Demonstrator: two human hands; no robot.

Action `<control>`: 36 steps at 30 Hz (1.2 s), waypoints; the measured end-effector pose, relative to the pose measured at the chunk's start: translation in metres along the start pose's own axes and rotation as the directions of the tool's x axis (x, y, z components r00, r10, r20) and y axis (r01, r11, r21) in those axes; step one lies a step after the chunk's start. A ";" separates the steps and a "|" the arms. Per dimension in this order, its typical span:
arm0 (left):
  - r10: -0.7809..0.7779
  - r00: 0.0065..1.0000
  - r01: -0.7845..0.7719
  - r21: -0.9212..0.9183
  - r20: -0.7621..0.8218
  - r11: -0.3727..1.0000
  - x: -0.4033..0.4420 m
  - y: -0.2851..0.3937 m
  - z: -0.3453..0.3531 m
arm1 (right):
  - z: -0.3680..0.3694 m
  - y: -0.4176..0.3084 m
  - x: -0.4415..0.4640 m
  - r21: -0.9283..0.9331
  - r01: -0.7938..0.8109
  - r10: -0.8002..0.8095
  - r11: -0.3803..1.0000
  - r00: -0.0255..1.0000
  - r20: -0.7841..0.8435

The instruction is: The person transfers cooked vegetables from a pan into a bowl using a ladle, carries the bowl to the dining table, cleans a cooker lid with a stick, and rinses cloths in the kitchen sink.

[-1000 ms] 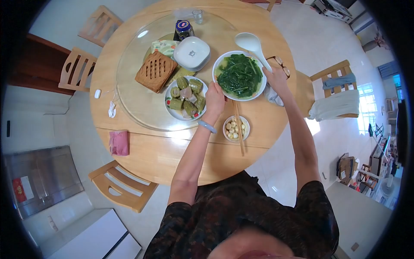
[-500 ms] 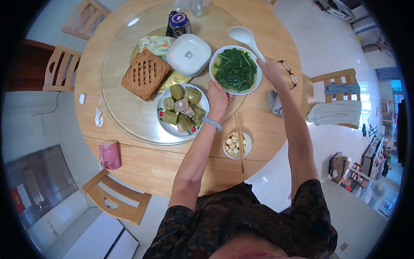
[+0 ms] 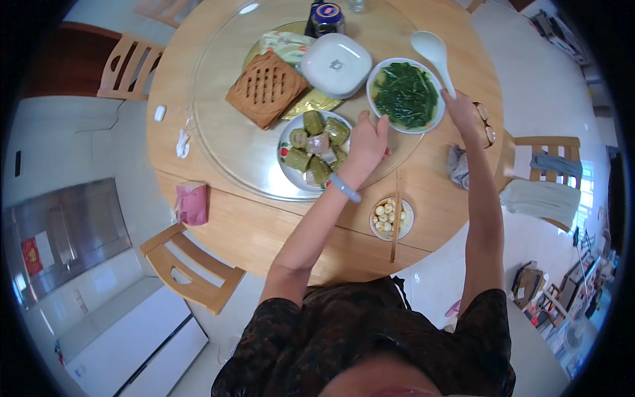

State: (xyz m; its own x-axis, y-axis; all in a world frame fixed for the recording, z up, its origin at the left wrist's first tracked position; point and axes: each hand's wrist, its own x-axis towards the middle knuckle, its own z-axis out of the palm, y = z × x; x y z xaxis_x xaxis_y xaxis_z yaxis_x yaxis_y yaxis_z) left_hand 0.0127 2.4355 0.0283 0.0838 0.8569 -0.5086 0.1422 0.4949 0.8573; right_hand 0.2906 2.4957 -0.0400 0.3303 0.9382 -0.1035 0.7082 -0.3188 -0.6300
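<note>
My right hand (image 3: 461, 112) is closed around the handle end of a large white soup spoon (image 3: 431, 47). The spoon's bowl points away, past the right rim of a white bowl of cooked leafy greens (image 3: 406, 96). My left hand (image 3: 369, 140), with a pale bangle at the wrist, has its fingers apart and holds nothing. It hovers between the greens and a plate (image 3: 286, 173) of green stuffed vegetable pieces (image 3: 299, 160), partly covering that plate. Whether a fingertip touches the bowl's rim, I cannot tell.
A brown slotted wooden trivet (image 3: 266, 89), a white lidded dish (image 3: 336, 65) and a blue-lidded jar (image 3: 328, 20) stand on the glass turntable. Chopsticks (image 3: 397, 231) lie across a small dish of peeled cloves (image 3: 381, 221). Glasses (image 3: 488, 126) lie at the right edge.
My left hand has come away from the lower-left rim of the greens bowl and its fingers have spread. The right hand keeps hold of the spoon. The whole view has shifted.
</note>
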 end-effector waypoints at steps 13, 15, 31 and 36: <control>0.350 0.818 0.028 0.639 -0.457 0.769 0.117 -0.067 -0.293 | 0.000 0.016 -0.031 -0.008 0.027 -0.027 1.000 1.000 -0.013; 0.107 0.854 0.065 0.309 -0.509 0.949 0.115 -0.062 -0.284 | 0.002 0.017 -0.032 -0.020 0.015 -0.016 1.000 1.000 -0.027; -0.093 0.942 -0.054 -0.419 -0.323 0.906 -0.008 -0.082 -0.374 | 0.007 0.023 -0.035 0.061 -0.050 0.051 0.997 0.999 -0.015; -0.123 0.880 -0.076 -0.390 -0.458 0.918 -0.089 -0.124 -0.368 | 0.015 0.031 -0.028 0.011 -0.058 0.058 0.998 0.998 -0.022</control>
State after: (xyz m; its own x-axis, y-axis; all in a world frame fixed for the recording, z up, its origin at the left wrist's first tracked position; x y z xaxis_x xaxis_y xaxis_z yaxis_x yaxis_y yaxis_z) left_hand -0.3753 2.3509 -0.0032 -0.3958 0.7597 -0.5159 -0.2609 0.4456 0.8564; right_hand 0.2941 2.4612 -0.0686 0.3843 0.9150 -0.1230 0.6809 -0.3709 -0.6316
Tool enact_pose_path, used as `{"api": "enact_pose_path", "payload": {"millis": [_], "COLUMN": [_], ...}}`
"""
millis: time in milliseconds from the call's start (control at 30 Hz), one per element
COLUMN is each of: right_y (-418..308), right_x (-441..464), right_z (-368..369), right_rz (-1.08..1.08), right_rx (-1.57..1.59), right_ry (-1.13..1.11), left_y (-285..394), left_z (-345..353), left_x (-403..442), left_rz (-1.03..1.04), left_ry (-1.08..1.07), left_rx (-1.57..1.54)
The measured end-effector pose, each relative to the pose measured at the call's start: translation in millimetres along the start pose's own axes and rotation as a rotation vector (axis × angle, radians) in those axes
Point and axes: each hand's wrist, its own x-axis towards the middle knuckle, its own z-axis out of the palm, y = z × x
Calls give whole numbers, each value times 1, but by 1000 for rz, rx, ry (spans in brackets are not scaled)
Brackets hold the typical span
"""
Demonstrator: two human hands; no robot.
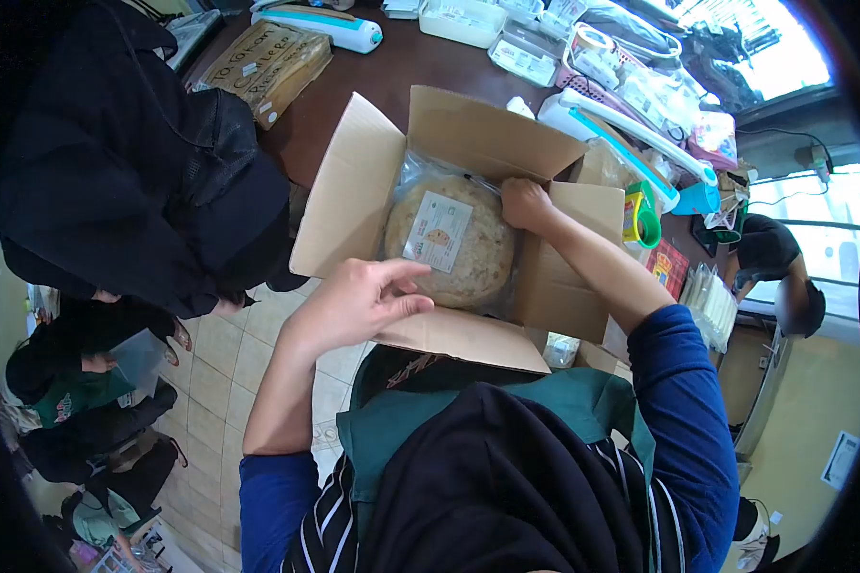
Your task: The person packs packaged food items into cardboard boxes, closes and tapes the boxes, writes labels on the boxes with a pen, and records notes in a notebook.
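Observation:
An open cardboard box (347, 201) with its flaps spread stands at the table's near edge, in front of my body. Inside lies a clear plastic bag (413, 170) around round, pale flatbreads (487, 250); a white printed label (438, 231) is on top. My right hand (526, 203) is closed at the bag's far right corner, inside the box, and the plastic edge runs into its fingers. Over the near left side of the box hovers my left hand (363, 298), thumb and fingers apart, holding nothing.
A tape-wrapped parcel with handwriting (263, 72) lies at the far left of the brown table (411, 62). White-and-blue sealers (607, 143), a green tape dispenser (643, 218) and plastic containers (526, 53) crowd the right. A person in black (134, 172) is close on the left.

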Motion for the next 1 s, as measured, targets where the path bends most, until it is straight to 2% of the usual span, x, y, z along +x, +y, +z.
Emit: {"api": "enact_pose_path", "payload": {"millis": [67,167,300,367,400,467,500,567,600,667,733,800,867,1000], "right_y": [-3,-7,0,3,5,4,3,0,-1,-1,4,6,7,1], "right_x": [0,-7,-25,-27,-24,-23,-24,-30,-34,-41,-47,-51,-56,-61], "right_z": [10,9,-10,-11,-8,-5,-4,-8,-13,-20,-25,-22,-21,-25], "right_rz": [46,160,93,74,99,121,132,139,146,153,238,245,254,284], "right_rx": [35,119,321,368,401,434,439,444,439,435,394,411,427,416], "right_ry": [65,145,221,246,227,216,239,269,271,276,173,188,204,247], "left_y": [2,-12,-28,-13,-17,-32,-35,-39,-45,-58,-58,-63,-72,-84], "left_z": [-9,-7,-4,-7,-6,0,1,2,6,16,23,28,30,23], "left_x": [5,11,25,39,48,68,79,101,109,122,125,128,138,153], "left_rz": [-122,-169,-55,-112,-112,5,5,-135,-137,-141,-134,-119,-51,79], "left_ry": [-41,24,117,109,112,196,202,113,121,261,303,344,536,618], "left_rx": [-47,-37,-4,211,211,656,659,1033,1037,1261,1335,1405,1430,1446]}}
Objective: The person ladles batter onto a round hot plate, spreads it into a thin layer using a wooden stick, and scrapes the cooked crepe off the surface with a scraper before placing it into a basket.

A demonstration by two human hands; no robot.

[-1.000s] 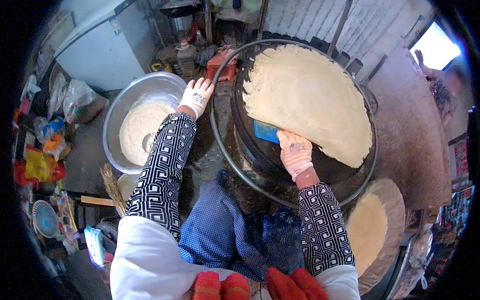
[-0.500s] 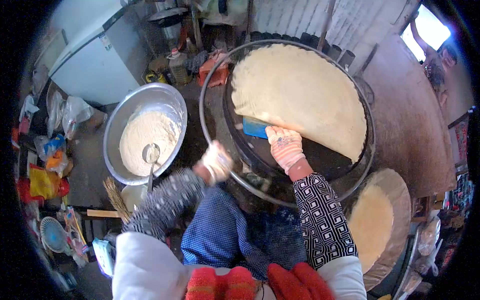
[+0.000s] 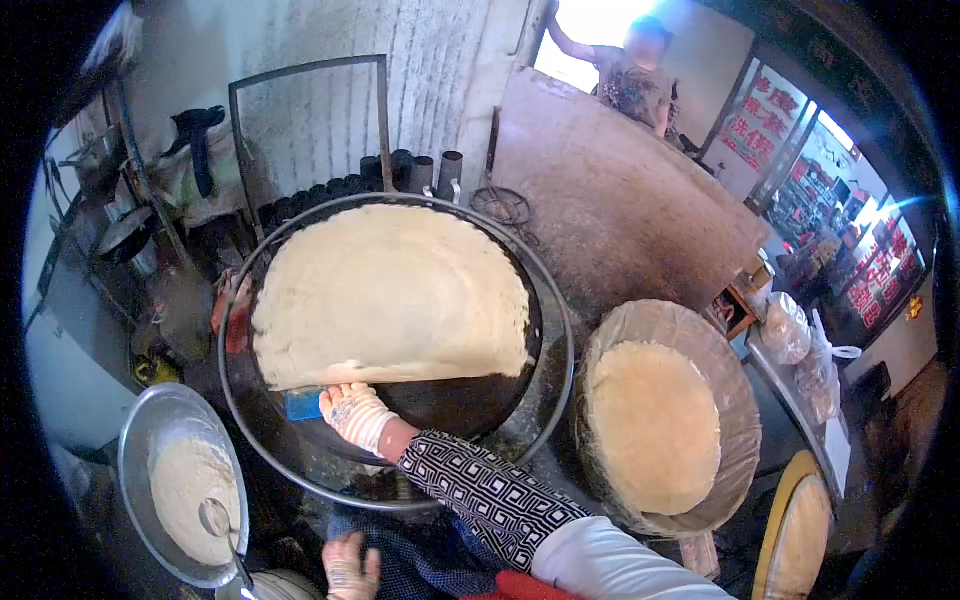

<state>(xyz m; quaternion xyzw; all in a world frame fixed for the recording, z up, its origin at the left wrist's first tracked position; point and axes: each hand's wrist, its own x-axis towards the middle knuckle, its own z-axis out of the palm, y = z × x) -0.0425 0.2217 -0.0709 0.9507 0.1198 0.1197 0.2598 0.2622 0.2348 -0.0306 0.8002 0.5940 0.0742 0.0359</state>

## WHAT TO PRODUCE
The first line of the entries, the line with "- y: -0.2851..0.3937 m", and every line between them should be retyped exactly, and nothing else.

## TASK SOLUTION
Demonstrator: two human hands; no robot.

Action `<control>`: 36 steps at 30 Hz (1.2 s), waypoints; the measured end-effector pose, relative to the pose measured at the chunk's start: translation in metres along the start pose's own axes and rotation as the directions of the tool's x axis (x, y, z components r00, r10, r20) and y axis (r01, r11, r21) in those axes; step one lies a step after the chunk's start. A ";" separates the steps and a "|" the arms. Per dimension in this order, its typical span:
arm0 (left):
  - r10: -0.7809..0.7779
  - r00: 0.0065..1.0000
  - r01: -0.7845..0.7719
  - r21: -0.9212..0.9183
  - r20: -0.7621..0.8218
  - r11: -0.3727..1.0000
  - x: -0.4033..0.4420 m
  - y: -0.2851..0.3937 m

The output above is the complete answer.